Boa parte do financiamento vem também da Oak Foundation, que financia também muitas das organizações que constituem a European Child Sexual Abuse Legislation Advocacy Group (ECLAG), a plataforma que serve de coordenação à campanha a favor do ChatControl. Os pagamentos da Oak Foundation a algumas instituições andam na ordem dos vários milhões de euros, incluindo donativos para trabalho de lobbying em Bruxelas dedicado, entre outras coisas, “ao impacto da encriptação”.

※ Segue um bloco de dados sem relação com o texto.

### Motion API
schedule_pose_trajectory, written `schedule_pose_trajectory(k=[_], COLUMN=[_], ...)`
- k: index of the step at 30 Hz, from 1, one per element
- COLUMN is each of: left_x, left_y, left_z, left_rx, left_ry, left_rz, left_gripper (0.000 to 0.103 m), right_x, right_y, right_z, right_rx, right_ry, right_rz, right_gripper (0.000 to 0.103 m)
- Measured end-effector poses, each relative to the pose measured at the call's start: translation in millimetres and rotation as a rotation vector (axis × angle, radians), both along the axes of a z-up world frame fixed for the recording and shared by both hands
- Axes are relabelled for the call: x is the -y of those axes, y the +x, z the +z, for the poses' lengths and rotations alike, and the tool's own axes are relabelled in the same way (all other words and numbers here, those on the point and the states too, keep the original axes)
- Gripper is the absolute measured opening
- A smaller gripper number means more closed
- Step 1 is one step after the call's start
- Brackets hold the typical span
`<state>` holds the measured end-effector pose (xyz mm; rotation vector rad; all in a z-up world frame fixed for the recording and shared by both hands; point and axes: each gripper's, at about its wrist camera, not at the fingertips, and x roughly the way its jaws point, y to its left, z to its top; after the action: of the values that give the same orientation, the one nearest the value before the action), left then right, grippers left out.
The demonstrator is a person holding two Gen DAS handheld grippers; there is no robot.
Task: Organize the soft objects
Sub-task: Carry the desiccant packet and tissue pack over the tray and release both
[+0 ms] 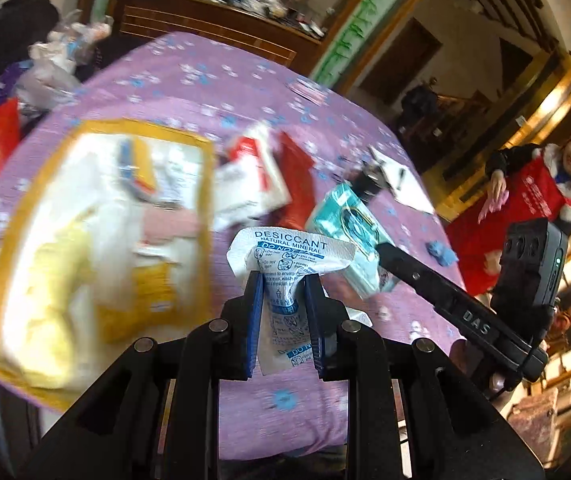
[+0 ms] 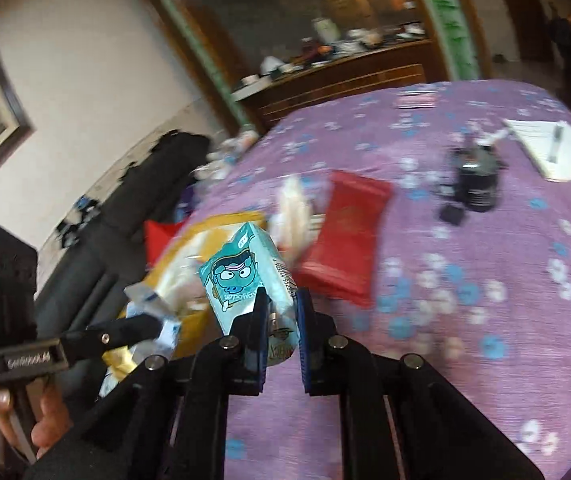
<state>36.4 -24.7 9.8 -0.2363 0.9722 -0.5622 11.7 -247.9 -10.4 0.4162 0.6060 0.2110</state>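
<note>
My left gripper [image 1: 283, 280] is shut on a white desiccant packet [image 1: 285, 264] with blue print, held above the purple flowered tablecloth [image 1: 285, 396]. My right gripper [image 2: 279, 298] is shut on a teal tissue pack [image 2: 251, 276] with a cartoon face; the pack also shows in the left wrist view [image 1: 349, 232]. A yellow-rimmed tray [image 1: 97, 220] with white and yellow soft packs lies to the left of both grippers, and it shows blurred in the right wrist view [image 2: 193, 312]. The left gripper with its packet shows in the right wrist view [image 2: 153, 320].
A red packet [image 2: 345, 236] and a white-and-red pack [image 1: 253, 172] lie beside the tray. A black jar [image 2: 477, 180] and a white notepad [image 2: 553, 152] stand farther back. Plastic bags [image 1: 53, 64] sit off the table's left edge. A person in red [image 1: 541, 188] stands at right.
</note>
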Motion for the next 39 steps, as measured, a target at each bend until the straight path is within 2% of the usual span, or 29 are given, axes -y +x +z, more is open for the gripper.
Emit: schedule_pose_trajectory(k=[5,9,15,18,20,23,25,26,27,28,29,30,32,34,36,39], left_x=[-53,-81,-94,-84,-83,-86,-91,-93,-95,-96,-96,-96,-96,-93,-84,-64], left_y=[-1,5,23,24,21,22,22,21,19,14,9,5,-2,-13,-16,-21], left_z=[2,-10,-41,-51,-54,-57,-57,-54,-50,-44,-37,-32,-21,-8,0,10], left_rx=[0.001,-0.027,-0.089,-0.058,-0.028,-0.043,-0.047,-0.042,-0.021,0.011,0.047,0.077,0.127,0.183,0.205,0.228], left_ry=[0.035,0.072,0.109,0.222,0.24,0.191,0.163,0.145,0.116,0.087,0.067,0.055,0.043,0.033,0.036,0.041], left_rz=[0.113,0.169,0.193,0.187,0.212,0.211,0.23,0.241,0.244,0.243,0.245,0.257,0.289,0.3,0.268,0.216], left_gripper=[0.02,0.02,0.02,0.021,0.021,0.023,0.038,0.041,0.048,0.06,0.064,0.065,0.065,0.065,0.065,0.065], right_x=[-37,-65,-99,-110,-115,-120,-118,-118,-117,-115,-114,-114,-112,-108,-100,-86], right_y=[22,37,65,77,81,83,84,84,83,80,77,72,59,50,41,29], right_z=[-2,-3,-11,-19,-24,-31,-34,-36,-36,-34,-31,-26,-13,-7,-2,0], right_rx=[-0.019,-0.041,-0.08,-0.109,-0.115,-0.126,-0.134,-0.137,-0.14,-0.132,-0.12,-0.089,-0.025,-0.004,0.005,0.019], right_ry=[0.057,0.075,0.035,-0.006,-0.032,-0.059,-0.029,-0.017,-0.002,0.021,0.031,0.037,0.02,0.028,0.053,0.037], right_rz=[0.139,0.217,0.221,0.199,0.18,0.146,0.16,0.17,0.179,0.184,0.187,0.198,0.218,0.235,0.264,0.27], right_gripper=[0.01,0.01,0.011,0.012,0.015,0.016,0.022,0.025,0.03,0.044,0.053,0.067,0.068,0.068,0.068,0.068])
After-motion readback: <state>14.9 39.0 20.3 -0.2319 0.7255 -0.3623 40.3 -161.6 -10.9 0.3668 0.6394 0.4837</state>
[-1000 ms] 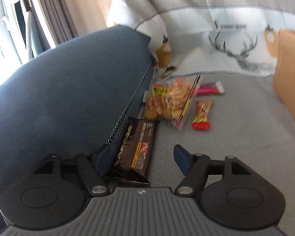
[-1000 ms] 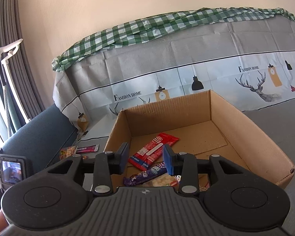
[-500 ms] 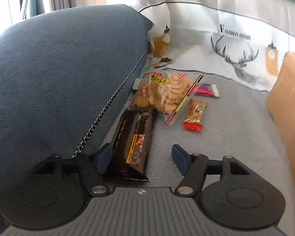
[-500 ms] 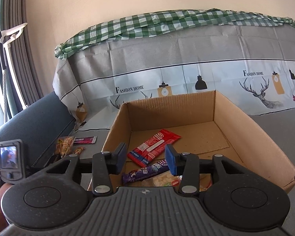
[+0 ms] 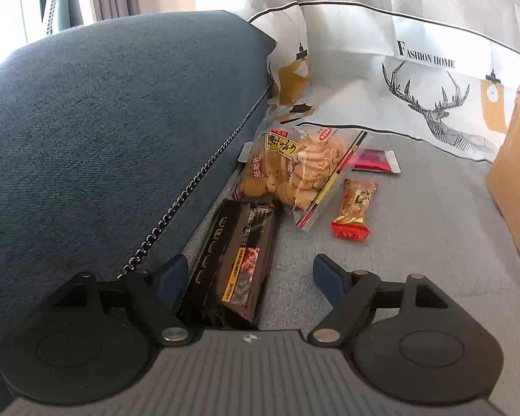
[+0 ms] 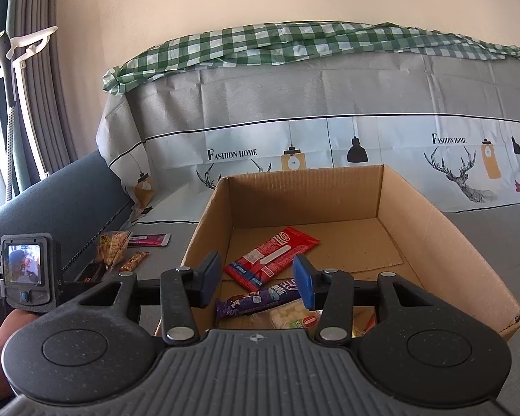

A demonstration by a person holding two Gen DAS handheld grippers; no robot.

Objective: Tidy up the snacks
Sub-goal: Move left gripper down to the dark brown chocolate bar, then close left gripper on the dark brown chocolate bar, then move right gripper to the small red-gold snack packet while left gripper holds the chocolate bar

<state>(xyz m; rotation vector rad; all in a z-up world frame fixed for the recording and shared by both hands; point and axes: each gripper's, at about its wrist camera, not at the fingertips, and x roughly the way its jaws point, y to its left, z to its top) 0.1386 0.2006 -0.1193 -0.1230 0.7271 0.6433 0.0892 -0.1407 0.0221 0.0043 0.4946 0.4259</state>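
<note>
Cardboard box point(image 6: 416, 222): on the sofa seat, collecting sorted snacks, several already inside.
Left gripper point(image 5: 249, 277): jaws opening, released, straddling the black snack packet point(image 5: 235, 260) by the armrest.
Right gripper point(image 6: 256, 280): jaws opening, empty, over the box.

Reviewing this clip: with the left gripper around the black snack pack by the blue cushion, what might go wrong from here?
1. The black snack pack lies against the blue cushion; the left gripper, jaws opening, has one finger at the cushion edge and could snag fabric or the zipper chain.
2. The cookie bag overlaps the pack's far end, so lifting may drag it.
3. The right gripper, opening and empty, hangs over the cardboard box and may block the drop.
</note>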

Os documentos revelam que a estratégia destes movimentos é utilizar as vozes dos sobreviventes de abusos sexuais para apoiar a proposta da Comissária Johansson. Estes fundos permitem realizar campanhas locais e levar esses sobreviventes a Bruxelas, onde têm realizado manifestações a favor da proposta, além de reunirem e tirarem fotos com políticos.
Ao mesmo tempo que tinha tempo para visitar Silicon Valley e as Big Tech dos EUA para promover as suas soluções tecnológicas e a proposta legislativa da Comissão, a Comissária Johansson recusava encontrar-se com organizações europeias de defesa das crianças que eram críticas da proposta. Incluindo a mais antiga linha de apoio a vítimas de abuso sexual na Europa, Offlimits (anteriormente conhecida por Online Child Abuse Expertise Agency, ou EOKM).
Documentos revelam falhas na tecnologia da THORN
Em Janeiro de 2024, a plataforma de investigação jornalística Follow the Money (FTM) publicou um artigo com base em documentos que obteve mediante um pedido de acesso à informação dirigido ao Governo Sueco, que também foi alvo de lobbying pela Thorn. A Comissão Europeia sempre insistiu que as tecnologias eram extremamente eficazes e que falsos positivos não chegariam às autoridades, mas os documentos da própria Thorn mostram que a tecnologia irá identificar conteúdos de forma errada. Numa apresentação no Parlamento Europeu, o fundador da Thorn disse terem uma tecnologia que permitiria detectar conteúdos abusivos sem ser necessário sequer olhar para a imagem. Mas num dos documento obtidos pela FTM, com o título “Encriptação”, e enviado antes da apresentação, a empresa diz não haver equipamentos com a capacidade de processamento exigida para tal opção.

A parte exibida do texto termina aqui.